Setting SO_TIMEOUT on client socket channel

Kevin Burton burtonator at gmail.com
Sun Oct 30 19:26:57 EDT 2011


My company does a TON of HTTP connections... We do about 2TB of data per
month via HTTP ... so I can speak from a bit of experience here :)

It's not just bad networks but in practice you see LOTS of unusual TCP
activity including being firewalled, blacklisted, etc.

So it's not just broken machines it's an adversary incorrectly trying to
throttle you ...

We have a java.net.URL API that is about 4 years old that for the most part
is pretty rock solid but it took years of finding odd use cases to get it
to really handle every thing you can throw at it.

Handling connect timeout is really important...

I actually have a bug in peregrine to test the timeout code ...

Another item on this thread.

I'm going to write a HTTP pipeline handler to test peregrine with various
failure conditions.  I will probably just OSS this and put it wherever you
guys think is appropriate.

The idea is that you add the pipeline handler to the normal Netty pipeline
only it does crazy things like every 5th HTTP connection it will randomly
corrupt a header..... or the chunk data. or drop packets.. etc.

The idea is that you can deploy one machine in a faulty configuration and
then put a correctly working client against it to test failure.

I'm building Peregrine to handle clusters of 1-10k machines so crazy
network packet corruption and machine behavior is the norm in that setup.

Building failure INTO the tests means that you can test all sorts of crazy
conditions in your code and since they happen RARELY in production you can
know that your tests are working and that you have implementations of the
failure cases that actually work.

On another issue... I wrote an pipeline handler that prints all packet data
in Hex to the logger.  Normally its disabled but if you want to debug your
application without using Ethereal it can be pretty handy.
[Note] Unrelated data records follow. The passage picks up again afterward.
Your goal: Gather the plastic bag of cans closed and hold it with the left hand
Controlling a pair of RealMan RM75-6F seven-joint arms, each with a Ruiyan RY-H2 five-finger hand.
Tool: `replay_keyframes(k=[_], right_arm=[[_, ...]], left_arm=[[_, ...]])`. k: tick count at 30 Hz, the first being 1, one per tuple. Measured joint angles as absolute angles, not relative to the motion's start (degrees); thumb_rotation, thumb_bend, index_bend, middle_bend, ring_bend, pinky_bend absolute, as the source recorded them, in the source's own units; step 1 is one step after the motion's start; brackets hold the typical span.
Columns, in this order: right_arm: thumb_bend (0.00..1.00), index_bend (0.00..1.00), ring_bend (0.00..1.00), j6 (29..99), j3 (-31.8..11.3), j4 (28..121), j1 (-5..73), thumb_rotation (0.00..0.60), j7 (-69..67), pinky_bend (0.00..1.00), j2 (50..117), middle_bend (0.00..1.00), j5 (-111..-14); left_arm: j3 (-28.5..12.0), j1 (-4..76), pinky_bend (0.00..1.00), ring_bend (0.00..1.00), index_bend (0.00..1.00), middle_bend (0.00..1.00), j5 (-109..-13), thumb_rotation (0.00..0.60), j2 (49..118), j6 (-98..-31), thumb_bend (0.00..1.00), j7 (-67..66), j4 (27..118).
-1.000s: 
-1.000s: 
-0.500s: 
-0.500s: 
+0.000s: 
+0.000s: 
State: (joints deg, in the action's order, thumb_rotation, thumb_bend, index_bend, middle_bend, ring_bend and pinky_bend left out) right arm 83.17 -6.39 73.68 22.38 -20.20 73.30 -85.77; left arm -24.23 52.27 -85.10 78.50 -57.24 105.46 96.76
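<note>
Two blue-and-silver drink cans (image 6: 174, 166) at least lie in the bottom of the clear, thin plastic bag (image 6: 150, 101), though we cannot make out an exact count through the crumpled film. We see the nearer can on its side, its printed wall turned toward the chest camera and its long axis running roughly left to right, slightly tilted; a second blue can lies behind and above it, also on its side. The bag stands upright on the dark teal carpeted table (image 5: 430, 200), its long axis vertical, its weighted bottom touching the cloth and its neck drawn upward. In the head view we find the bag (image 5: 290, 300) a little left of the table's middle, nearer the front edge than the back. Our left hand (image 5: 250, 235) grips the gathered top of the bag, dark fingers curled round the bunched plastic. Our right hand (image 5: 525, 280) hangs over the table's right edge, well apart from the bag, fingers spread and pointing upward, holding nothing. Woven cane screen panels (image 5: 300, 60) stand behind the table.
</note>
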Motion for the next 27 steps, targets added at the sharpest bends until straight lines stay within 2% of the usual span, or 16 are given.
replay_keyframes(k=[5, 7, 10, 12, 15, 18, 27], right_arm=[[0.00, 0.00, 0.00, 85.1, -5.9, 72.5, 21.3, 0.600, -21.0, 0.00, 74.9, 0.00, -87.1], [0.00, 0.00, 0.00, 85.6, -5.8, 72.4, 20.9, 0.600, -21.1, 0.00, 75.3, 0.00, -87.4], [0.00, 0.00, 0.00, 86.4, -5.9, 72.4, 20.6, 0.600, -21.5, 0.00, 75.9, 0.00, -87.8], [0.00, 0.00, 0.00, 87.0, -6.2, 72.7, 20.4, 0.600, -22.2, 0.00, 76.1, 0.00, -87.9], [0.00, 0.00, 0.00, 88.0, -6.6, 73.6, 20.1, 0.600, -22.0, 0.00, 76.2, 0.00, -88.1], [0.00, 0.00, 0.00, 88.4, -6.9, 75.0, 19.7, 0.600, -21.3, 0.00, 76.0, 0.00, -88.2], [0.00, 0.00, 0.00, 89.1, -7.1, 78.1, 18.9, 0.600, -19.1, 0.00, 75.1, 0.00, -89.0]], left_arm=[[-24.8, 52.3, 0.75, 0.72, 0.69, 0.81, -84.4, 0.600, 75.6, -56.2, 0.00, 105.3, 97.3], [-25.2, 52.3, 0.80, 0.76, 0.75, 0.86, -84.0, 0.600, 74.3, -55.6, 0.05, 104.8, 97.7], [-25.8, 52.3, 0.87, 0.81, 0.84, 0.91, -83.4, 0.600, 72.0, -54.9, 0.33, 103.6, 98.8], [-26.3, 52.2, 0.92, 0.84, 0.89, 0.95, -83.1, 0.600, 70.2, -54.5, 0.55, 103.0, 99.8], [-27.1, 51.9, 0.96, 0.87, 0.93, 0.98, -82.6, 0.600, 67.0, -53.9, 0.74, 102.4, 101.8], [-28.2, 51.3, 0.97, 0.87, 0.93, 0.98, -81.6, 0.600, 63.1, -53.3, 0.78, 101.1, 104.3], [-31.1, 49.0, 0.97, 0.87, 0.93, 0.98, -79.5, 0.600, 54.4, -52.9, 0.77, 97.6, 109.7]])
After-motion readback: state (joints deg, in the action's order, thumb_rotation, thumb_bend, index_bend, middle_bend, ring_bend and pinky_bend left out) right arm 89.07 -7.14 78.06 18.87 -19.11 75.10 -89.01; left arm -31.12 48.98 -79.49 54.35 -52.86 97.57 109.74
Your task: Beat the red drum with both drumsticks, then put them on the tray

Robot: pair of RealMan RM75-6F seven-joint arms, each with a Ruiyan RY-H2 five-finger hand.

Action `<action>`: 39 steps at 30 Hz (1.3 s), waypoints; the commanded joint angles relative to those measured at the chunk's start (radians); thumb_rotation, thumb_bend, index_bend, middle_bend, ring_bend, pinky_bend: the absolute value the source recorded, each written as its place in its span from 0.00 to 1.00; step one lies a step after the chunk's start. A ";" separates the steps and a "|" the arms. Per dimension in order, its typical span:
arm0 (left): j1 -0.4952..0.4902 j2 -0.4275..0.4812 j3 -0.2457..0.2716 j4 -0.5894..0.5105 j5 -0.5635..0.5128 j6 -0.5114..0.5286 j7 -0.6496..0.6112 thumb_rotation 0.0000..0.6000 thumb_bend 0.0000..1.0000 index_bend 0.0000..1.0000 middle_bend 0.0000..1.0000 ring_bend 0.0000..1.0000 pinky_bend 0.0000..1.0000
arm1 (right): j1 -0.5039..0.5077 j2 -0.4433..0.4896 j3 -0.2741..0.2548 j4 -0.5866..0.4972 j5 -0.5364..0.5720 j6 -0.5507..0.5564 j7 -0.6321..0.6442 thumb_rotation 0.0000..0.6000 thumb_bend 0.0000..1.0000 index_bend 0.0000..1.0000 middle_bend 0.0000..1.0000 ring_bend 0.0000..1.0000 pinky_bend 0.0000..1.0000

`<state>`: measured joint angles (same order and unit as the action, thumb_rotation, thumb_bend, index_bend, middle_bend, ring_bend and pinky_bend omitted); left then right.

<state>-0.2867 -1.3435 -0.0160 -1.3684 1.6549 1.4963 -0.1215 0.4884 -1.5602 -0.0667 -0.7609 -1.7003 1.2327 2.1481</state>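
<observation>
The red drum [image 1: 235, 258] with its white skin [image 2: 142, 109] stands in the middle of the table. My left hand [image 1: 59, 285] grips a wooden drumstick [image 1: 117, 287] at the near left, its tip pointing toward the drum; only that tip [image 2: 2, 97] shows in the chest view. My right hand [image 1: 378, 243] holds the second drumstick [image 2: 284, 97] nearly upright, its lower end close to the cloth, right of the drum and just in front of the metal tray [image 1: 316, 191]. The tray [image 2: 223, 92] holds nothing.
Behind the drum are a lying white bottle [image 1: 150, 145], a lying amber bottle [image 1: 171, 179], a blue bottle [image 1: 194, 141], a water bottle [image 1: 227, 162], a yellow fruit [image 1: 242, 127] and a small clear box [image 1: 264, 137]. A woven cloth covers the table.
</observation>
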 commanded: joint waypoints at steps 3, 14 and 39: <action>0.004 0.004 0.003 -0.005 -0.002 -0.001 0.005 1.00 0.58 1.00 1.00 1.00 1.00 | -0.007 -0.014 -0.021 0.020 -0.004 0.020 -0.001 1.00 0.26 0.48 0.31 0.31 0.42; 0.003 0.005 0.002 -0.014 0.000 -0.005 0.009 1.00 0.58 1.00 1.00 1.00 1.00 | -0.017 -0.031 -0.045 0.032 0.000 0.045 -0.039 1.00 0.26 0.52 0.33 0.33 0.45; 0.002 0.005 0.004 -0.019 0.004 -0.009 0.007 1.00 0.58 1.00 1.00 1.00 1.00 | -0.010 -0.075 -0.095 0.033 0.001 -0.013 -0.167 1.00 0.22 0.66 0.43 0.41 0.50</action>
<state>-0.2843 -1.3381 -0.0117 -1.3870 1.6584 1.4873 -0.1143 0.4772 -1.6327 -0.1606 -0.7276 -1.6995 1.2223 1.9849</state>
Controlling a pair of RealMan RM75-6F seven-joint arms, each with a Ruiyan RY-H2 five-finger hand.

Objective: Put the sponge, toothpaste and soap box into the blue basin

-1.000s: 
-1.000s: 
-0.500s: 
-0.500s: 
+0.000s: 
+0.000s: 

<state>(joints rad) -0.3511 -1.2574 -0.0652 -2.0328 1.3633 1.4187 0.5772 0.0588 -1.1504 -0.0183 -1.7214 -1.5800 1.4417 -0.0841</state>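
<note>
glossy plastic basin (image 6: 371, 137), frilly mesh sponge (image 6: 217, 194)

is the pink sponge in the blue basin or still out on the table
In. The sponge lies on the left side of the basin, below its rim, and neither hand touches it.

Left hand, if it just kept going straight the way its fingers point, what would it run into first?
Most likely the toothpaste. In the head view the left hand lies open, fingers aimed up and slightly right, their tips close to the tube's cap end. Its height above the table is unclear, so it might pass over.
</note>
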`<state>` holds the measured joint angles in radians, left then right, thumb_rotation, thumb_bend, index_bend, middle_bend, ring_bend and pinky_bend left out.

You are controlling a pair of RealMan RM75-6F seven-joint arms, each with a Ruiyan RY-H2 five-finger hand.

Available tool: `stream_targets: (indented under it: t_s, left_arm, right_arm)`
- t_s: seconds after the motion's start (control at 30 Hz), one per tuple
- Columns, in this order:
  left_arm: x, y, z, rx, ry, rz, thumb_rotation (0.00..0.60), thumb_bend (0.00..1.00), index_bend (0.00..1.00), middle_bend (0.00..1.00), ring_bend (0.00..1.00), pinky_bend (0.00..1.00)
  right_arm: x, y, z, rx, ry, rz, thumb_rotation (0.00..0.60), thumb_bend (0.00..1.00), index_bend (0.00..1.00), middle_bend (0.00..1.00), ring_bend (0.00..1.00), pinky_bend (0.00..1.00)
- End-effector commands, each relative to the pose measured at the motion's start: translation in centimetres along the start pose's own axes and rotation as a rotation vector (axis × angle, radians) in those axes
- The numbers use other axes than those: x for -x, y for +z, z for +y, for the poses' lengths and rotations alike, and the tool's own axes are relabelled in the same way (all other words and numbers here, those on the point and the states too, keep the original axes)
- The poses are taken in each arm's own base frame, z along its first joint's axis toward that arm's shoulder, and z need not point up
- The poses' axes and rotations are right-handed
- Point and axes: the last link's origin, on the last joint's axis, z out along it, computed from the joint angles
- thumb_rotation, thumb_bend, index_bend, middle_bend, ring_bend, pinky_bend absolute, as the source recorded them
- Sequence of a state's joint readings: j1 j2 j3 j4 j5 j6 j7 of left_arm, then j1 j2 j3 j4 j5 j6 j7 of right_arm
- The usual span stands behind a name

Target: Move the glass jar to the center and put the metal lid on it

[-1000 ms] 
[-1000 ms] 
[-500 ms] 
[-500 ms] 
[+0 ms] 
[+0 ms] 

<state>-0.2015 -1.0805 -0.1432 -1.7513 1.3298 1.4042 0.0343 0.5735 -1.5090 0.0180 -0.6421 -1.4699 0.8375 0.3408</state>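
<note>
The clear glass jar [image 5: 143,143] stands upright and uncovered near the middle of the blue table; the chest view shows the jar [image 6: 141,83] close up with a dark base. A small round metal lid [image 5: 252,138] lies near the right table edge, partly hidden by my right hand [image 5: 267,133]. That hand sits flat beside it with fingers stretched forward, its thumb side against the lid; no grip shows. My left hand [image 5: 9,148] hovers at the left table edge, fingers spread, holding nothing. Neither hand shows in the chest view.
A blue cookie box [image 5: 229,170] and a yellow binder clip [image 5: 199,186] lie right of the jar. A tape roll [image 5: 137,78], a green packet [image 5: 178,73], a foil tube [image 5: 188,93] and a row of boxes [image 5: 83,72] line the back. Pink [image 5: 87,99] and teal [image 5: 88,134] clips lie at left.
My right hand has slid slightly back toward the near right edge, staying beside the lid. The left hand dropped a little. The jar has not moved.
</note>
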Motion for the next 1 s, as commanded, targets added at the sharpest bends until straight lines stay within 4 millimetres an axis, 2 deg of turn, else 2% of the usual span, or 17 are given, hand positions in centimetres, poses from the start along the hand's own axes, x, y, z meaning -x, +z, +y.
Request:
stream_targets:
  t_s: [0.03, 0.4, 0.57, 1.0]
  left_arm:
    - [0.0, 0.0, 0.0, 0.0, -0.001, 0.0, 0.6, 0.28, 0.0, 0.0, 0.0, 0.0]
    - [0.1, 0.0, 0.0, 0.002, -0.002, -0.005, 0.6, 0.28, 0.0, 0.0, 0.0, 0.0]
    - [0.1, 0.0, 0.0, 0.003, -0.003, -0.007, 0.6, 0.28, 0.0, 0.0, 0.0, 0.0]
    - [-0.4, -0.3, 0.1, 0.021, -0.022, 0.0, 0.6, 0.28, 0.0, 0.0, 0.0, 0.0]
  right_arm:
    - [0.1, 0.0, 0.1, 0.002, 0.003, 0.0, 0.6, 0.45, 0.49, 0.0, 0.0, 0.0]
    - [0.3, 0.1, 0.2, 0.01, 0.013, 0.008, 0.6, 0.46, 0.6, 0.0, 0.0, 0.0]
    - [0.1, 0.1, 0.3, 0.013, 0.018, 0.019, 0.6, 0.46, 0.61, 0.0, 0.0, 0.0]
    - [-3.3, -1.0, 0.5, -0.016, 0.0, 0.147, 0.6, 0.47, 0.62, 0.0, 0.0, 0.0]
Should this be part of Netty?

I also extended the Hex encoder to print the hex better than the standard
netty hex encoder.  It prints both hex + ascii as well as the offset (in
hex) similar to hexdump.

On Fri, Oct 28, 2011 at 10:56 AM, chudak <meadandale at gmail.com> wrote:

> We aren't talking about the success rate of the deliveries...we are talking
> about the client connection hanging indefinitely when it is not getting tcp
> acks back from the server. We've found that in the case that we can setup
> the tcp connection but the data packets are not getting through that tcp
> will keep trying to retransmit every 2 minutes...and then the OS will
> finally time the connection out after 15 minutes. This is much to long to
> hang around with a failed connection.
>
> We've found that if we set the SO_TIMEOUT on the underlying socket that it
> correctly times out the connection if it can't read any data after the
> timeout period. We are only able to do this because we had to extend the
> OIO
> code to be able to inject a socket factory so we can handle SSL. To solve
> the above we've also had to add another wrapper around our socket factories
> that injects the SO_TIMEOUT, which is just another hack. It seems like this
> should be supported by the framework.